I don't have an opinion about Levine as General Director of the Met. As a maestro, he has always struck me as someone who doesn't want music to sound superficial or "small scale" -- hence his big, bold, extroverted approach. Sometimes this is good -- I especially like his approach to OTELLO -- but at other times the listener could wish for more subtlety. For instance, I like Levine's Mozart, yet at the same time I like the more restrained approaches of other conductors. I suppose it depends on what you're in the mood for.


----------



## superhorn (Mar 23, 2010)

Whatever you may think of his interpretation of this or that opera or orchestral work, James Levine
is a very great musician and conductor , and his accomplishments with the Metropolitan opera have
been colossal . For over 40 years ,he has singlehandedly devoted himself to the company , working
with incredible patience,diligence and determination to aim for the highest artistic achevements , and he is
responsible for the extraordinarily high standards of performnce there . Not everything has been perfect there,
but there have been so many truly great performnces there since he took the Met over .
Levine has built the Met orchestra into one of the finest in the world ,whether concert or operatic ,
and initiated a series of orchestral concerts with it in Carnegie hall and on tour .
He has worked so hard to foster the developement of gifted young singers and has worked closely
with them and coached them . 
The Met's repertoire under Levine has grown, expanded and diversified enormously , with the first Met
performnces of such great operas as (not all conducted by him ) Lulu, Benvenuto Cellini, I Vespri Siciliani, Idomeneo, 
La Clemenza di Tito , Katya Kabanova ,Rusalka , The Makropoulos Case, From the House of the Dead ,
Lady Macbeth of Mtsensk , The Nose, Doktor Faust , Rose & Fall of the City of Mahagonny ,
Les Dialogues du Carmelites, Capriccio , Mazeppa, Atilla, I Lombardi , War and Peace, the Gambler ,
Moses &Aron , Giulio Cesare, Rodelinda , Billy Budd , Nixon in China Satyagraha , Doctor Atomic etc.
Also, the world premieres of The Ghosts of Versailles , The Great Gatsby , etc. 
Under levine , the Met began to make complete recordings of operas after many years without doing this,
including the first complete Ring cycle to be recorded in America , Parsifal , Flying Dutchman,
Rigoletto, La Traviata , Il Trovatore , Manon Lescaut , Aida , Don Carlo, etc 
And much more . Not too shabby ! No wonder he was greeted with a prolonged and thundering ovation
when he returned to the Met orchestra pit last week !


----------



## arpeggio (Oct 4, 2012)

*Thanks superhorn*



superhorn said:


> Whatever you may think of his interpretation of this or that opera or orchestral work, James Levine
> is a very great musician and conductor , and his accomplishments with the Metropolitan opera have
> been colossal . For over 40 years ,he has singlehandedly devoted himself to the company , working
> with incredible patience,diligence and determination to aim for the highest artistic achevements , and he is
> ...


Thanks superhorn.
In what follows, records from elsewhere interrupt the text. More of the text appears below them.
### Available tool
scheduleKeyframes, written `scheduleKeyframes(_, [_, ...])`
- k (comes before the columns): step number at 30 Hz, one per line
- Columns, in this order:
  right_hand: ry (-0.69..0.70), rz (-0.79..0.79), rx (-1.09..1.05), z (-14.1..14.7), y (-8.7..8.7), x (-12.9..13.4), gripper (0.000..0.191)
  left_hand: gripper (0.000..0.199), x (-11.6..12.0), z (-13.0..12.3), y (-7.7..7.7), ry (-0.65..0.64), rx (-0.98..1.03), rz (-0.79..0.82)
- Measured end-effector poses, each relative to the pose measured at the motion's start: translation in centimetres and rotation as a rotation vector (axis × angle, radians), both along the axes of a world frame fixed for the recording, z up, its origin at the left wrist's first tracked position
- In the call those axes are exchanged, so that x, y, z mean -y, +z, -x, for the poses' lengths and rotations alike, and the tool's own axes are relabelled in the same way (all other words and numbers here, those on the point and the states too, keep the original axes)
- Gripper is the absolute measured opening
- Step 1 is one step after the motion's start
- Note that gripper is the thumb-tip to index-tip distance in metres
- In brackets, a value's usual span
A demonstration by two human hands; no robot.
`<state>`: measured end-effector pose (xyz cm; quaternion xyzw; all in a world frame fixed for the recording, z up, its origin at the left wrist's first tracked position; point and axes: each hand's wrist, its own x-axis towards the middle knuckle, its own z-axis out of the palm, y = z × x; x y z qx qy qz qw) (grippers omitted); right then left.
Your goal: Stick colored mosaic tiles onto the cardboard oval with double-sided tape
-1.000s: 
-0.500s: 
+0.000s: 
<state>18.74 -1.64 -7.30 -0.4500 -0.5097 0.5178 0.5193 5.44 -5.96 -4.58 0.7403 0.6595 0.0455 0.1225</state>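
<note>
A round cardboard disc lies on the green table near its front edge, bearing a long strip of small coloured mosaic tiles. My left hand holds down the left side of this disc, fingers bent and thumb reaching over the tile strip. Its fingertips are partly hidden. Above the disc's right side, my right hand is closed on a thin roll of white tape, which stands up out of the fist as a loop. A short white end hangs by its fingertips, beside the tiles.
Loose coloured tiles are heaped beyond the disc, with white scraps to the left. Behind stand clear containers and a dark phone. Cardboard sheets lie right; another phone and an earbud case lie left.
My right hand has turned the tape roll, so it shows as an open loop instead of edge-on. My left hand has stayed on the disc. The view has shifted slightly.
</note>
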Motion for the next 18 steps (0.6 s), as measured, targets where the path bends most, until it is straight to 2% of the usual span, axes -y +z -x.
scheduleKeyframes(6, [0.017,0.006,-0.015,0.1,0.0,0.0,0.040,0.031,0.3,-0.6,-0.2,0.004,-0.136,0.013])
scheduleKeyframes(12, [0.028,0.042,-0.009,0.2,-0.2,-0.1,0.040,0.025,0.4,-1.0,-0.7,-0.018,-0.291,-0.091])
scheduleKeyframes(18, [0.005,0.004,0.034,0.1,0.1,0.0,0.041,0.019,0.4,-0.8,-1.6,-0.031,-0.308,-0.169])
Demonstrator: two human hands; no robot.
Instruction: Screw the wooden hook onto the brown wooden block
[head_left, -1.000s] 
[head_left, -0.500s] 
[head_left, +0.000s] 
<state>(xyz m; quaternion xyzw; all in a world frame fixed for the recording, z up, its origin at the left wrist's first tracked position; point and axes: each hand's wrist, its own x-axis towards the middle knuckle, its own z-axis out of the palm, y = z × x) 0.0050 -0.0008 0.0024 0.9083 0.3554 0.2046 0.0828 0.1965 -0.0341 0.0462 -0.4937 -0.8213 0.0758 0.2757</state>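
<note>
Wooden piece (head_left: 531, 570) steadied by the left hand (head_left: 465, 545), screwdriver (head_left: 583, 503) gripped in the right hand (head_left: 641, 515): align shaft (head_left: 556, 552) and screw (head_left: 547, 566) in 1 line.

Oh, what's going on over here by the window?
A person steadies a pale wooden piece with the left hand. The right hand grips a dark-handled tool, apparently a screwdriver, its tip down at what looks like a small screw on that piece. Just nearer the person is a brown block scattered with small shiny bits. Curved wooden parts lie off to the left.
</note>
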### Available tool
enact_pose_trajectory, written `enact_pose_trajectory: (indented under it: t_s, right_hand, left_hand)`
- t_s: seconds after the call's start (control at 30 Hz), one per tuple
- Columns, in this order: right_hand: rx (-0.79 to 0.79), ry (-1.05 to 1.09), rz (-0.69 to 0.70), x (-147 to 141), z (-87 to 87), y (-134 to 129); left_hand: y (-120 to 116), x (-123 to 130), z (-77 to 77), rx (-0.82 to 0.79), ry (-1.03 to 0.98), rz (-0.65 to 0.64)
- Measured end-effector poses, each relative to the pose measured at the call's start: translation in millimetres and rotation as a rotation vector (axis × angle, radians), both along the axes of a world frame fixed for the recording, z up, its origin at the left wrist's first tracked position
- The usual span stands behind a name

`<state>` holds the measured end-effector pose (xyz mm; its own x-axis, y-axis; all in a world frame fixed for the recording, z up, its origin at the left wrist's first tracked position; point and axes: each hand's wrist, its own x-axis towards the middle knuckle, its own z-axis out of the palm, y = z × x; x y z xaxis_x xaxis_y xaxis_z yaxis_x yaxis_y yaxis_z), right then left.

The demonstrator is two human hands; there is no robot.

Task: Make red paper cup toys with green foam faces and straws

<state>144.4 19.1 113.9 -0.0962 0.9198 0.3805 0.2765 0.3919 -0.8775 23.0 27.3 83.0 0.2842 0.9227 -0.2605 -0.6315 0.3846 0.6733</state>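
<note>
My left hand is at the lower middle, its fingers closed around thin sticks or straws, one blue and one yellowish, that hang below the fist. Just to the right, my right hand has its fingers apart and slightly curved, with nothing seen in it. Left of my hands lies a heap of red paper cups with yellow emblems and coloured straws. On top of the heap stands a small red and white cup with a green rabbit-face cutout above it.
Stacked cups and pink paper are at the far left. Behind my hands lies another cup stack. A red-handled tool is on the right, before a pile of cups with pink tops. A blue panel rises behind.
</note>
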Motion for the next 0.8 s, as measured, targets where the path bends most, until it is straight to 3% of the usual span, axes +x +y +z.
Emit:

This was the response I was working on. You did a much better job. :trp:


----------



## Seattleoperafan (Mar 24, 2013)

Cavaradossi said:


> I'm confused by the question. The Metropolitan Opera has a General Manager, currently Peter Gelb, and a Music Director, James Levine, but no position called General Director. Levine also held the title 'Artistic Director' from 1986 to 2004, but that's still different from General Manager, the position held by Rudolph Bing. I'm not sure it's fair to compare the two. The General Manager holds the pursestrings and has to balance the books and negotiate contracts, and probably needs to play the 'bad cop' now and then.
> 
> Sorry for the misnomer. I was applying what we have here in Seattle to him. Forgive my ignorance on this.


----------



## Cavaradossi (Aug 2, 2012)

I got curious and found this article about the Seattle Opera, a company that I always respected by reputation. Yes, it sounds like retiring GD Speight Jenkins was more in the Rudolph Bing mold. Mamascarlatti can probably give you some insight on the new GD coming from Opera New Zealand.

http://crosscut.com/2013/06/24/arts/115133/unconventional-choice-head-seattle-opera/?page=single


----------